Hmmm, nggak adil, kan? Inilah yang dikatakan penjajahan di atas jurusan. Maka tak heran, sebagian besar sekolah negeri yang favorit, jurusan IPA-nya jauh lebih banyak daripada jurusan IPS apalagi Bahasa. Ada rasa gengsi bagi siswa yang pintar jika tidak masuk jurusan IPA. Ada stereotip miring buat anak-anak jurusan IPS. Padahal kan nggak selamanya kayak gitu.
Baik anak-anak jurusan IPA, IPS, maupun Bahasa punya kompetensi yang sama untuk terjun ke dunia kerja. Lagipula di masyarakat, masak kita mau bilang dokter lebih pintar dari akuntan? Lalu berpikir dokter bisa mempelajari akuntansi meskipun sebelumnya nggak dapat ilmunya. Kan jahat.
Itu artinya siswa harus mempertimbangkan betul-betul mau lanjut ke mana semenjak kelas X, dong?

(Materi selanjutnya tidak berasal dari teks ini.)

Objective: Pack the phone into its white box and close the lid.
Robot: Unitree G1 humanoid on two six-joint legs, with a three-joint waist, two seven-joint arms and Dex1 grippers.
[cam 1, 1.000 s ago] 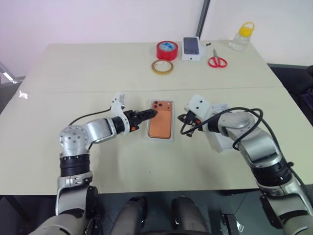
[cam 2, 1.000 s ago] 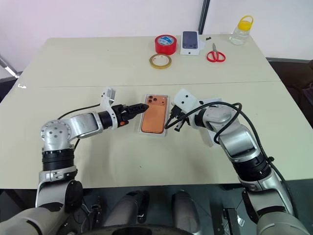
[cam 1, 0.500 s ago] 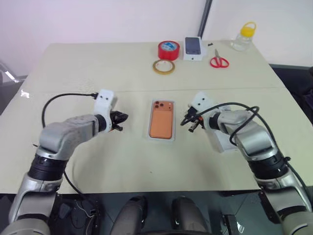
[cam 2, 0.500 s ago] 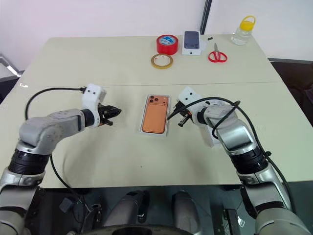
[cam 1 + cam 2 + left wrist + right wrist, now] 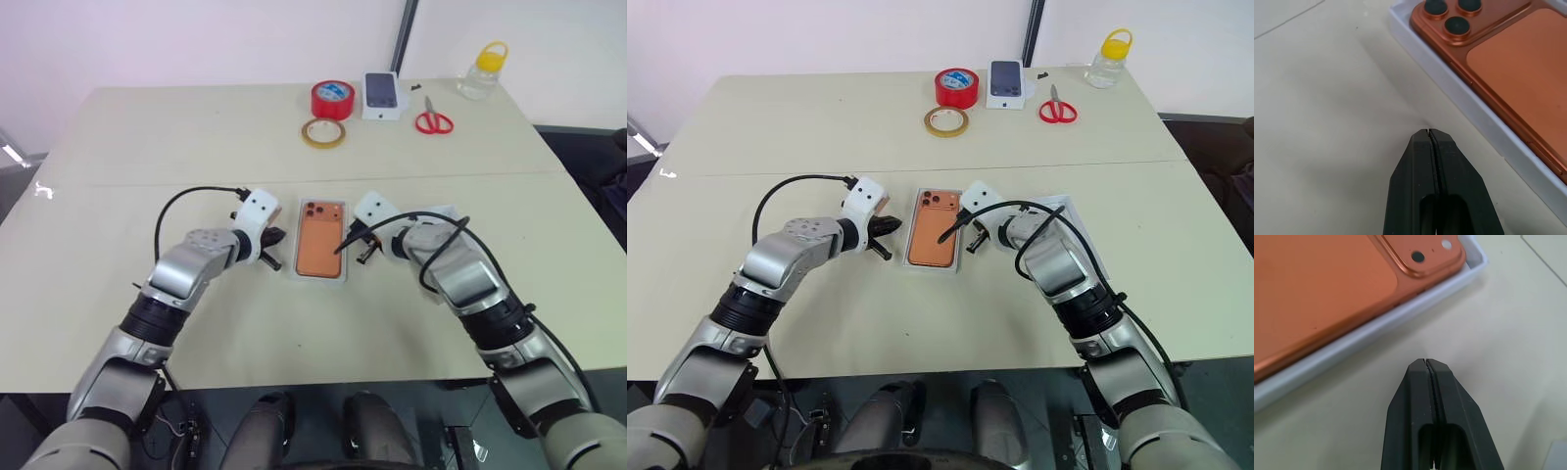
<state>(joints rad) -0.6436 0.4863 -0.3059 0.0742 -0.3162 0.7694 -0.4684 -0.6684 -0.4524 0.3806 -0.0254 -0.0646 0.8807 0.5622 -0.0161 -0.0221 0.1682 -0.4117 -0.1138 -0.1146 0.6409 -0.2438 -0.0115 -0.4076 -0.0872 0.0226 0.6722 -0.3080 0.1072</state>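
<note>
Both claws are pinched fully closed with nothing between the fingers: the left gripper sits just beside the left long wall of the white box, the right gripper just beside its right long wall, so the box lies between them. Neither visibly touches the cardboard; in each wrist view a strip of bare table separates the fingertips from the wall

Inside the box the phone lies flat, back up, camera block toward the table's far edge, long axis running from the near edge to the far edge. That part of the job looks done

What remains is the lid, a white piece lying flat toward the table's right edge, largely hidden behind the right forearm. It lies to the right of both claws, much nearer the right arm, so fetching it probably falls to that side, with fingers opened first
</note>
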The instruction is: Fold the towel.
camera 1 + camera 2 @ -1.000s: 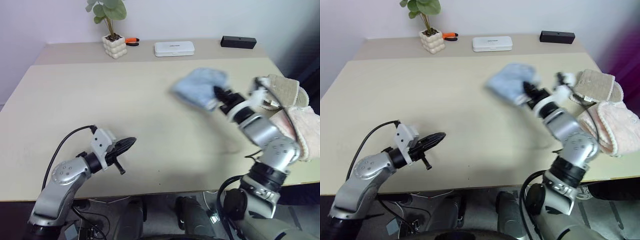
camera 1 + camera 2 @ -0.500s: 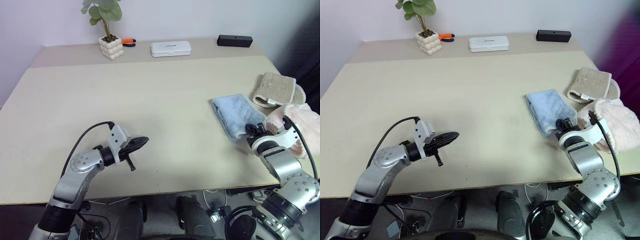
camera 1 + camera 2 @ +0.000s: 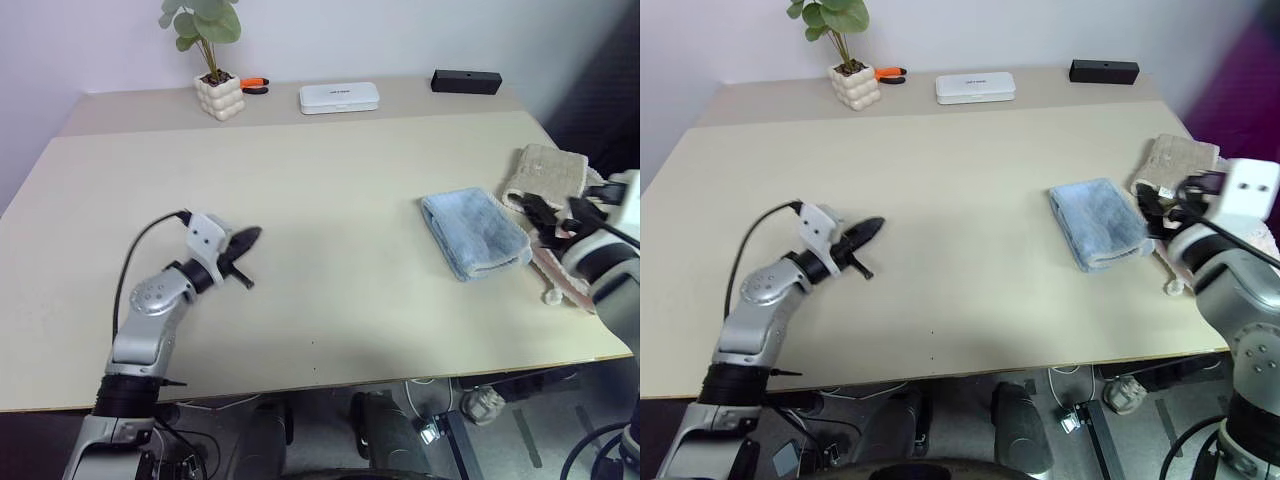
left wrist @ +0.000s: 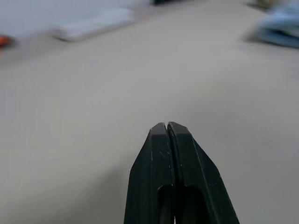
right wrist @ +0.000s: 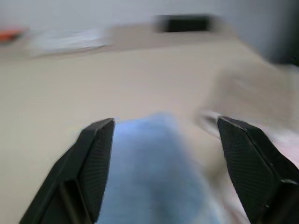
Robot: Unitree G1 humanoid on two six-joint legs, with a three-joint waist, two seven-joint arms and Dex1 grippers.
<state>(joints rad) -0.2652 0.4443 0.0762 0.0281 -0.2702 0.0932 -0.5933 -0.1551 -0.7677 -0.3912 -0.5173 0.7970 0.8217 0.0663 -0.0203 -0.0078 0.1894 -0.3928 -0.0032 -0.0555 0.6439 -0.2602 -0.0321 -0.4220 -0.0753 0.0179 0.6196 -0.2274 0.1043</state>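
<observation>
Two grippers are over the worktop (image 3: 300, 200), and neither holds anything. The towel (image 3: 473, 231) lies at the right of the frame as a compact, narrow bundle, apparently doubled over itself, with its long side running toward the lower right. Just beside it, at the right edge, are a beige ribbed cloth (image 3: 545, 172) and a pale pink cloth (image 3: 565, 282).

The right gripper (image 5: 161, 158) has its fingers (image 5: 96, 154) spread wide, with the towel seen between them but lower and apart from them; it grips nothing. The left gripper (image 3: 243, 241) is at the left of the frame, well apart from the towel, and its fingers (image 4: 169, 149) are pressed together on nothing.

I judge that the folding itself looks finished, or very near to it, and the step in hand is the release. The next move, I think, calls only for a check that the bundle is even. If one more fold is wanted, the right gripper should take the nearer short end without catching the neighbouring cloths.
</observation>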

Iya, seratus! Di sinilah peran guru BK dan wali kelas dibutuhkan. Biar siswa nggak salah langkah, mereka perlu konsultasi dengan guru BK dan Wali Kelas. Selain itu, ini biar anak-anak juga terbiasa membuatkan rencana yang matang dan mempersiapkan jauh-jauh hari tentang pilihan kuliahnya. Bukannya yang baru bingung mau ke mana setelah duduk di semester dua kelas XII.